Description of the task
Copy down all of the data underneath, exactly as shown.

********

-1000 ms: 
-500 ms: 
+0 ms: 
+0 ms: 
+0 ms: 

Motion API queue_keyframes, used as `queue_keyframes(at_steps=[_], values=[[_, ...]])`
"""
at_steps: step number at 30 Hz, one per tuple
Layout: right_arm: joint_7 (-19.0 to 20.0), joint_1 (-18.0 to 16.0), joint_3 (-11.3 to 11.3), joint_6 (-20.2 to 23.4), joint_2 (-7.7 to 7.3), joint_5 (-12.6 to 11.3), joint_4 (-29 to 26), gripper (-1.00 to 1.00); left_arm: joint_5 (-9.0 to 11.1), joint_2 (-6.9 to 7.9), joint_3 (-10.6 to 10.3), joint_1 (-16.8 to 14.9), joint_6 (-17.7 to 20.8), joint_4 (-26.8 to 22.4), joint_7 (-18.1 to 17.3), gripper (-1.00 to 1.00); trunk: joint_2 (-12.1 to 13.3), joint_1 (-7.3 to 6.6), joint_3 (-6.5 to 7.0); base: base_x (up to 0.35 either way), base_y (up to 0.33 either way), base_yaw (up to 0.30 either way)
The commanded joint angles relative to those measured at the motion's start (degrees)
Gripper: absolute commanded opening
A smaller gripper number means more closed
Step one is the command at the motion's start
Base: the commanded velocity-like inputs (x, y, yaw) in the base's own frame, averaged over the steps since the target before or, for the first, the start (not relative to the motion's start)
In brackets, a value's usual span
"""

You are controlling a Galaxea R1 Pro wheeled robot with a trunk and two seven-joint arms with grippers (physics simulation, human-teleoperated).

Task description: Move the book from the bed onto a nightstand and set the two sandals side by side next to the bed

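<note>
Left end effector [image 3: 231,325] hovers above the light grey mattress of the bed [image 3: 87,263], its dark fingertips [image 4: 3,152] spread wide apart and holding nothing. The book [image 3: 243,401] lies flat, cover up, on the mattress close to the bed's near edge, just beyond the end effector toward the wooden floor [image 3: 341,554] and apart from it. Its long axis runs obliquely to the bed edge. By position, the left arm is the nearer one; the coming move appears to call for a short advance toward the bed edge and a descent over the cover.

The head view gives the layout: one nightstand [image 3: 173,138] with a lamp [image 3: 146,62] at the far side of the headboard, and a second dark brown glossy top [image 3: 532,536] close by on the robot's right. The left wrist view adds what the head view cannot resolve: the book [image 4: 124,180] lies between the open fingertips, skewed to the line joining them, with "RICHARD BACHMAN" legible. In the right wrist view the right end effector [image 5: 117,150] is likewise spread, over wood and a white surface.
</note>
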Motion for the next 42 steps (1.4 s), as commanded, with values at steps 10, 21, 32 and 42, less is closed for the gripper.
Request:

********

Exercise output
-1000 ms: 
-500 ms: 
+0 ms: 
+0 ms: 
+0 ms: 

Motion API queue_keyframes, used as `queue_keyframes(at_steps=[_], values=[[_, ...]])`
"""
at_steps: step number at 30 Hz, one per tuple
Layout: right_arm: joint_7 (-19.0 to 20.0), joint_1 (-18.0 to 16.0), joint_3 (-11.3 to 11.3), joint_6 (-20.2 to 23.4), joint_2 (-7.7 to 7.3), joint_5 (-12.6 to 11.3), joint_4 (-29 to 26), gripper (-1.00 to 1.00); left_arm: joint_5 (-9.0 to 11.1), joint_2 (-6.9 to 7.9), joint_3 (-10.6 to 10.3), joint_1 (-16.8 to 14.9), joint_6 (-17.7 to 20.8), joint_4 (-26.8 to 22.4), joint_7 (-18.1 to 17.3), gripper (-1.00 to 1.00); trunk: joint_2 (-12.1 to 13.3), joint_1 (-7.3 to 6.6), joint_3 (-6.5 to 7.0); base: base_x (up to 0.35 either way), base_y (up to 0.33 either way), base_yaw (up to 0.30 either way)
The commanded joint angles relative to those measured at the motion's start (degrees)
Gripper: absolute commanded opening
A smaller gripper number means more closed
Step one is the command at the motion's start
Base: the commanded velocity-like inputs (x, y, yaw) in the base's own frame, averaged over the steps since the target before or, for the first, the start (not relative to the motion's start)
In brackets, a value's usual span
"""

You are controlling a Galaxea R1 Pro wheeled robot with a trunk and two seven-joint arms with grippers (physics simulation, human-teleoperated).

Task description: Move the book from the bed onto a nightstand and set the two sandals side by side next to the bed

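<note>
Left end effector [image 3: 231,325] hovers above the light grey mattress of the bed [image 3: 87,263], its dark fingertips [image 4: 3,152] spread wide apart and holding nothing. The book [image 3: 243,401] lies flat, cover up, on the mattress close to the bed's near edge, just beyond the end effector toward the wooden floor [image 3: 341,554] and apart from it. Its long axis runs obliquely to the bed edge. By position, the left arm is the nearer one; the coming move appears to call for a short advance toward the bed edge and a descent over the cover.

The head view gives the layout: one nightstand [image 3: 173,138] with a lamp [image 3: 146,62] at the far side of the headboard, and a second dark brown glossy top [image 3: 532,536] close by on the robot's right. The left wrist view adds what the head view cannot resolve: the book [image 4: 124,180] lies between the open fingertips, skewed to the line joining them, with "RICHARD BACHMAN" legible. In the right wrist view the right end effector [image 5: 117,150] is likewise spread, over wood and a white surface.
</note>
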Motion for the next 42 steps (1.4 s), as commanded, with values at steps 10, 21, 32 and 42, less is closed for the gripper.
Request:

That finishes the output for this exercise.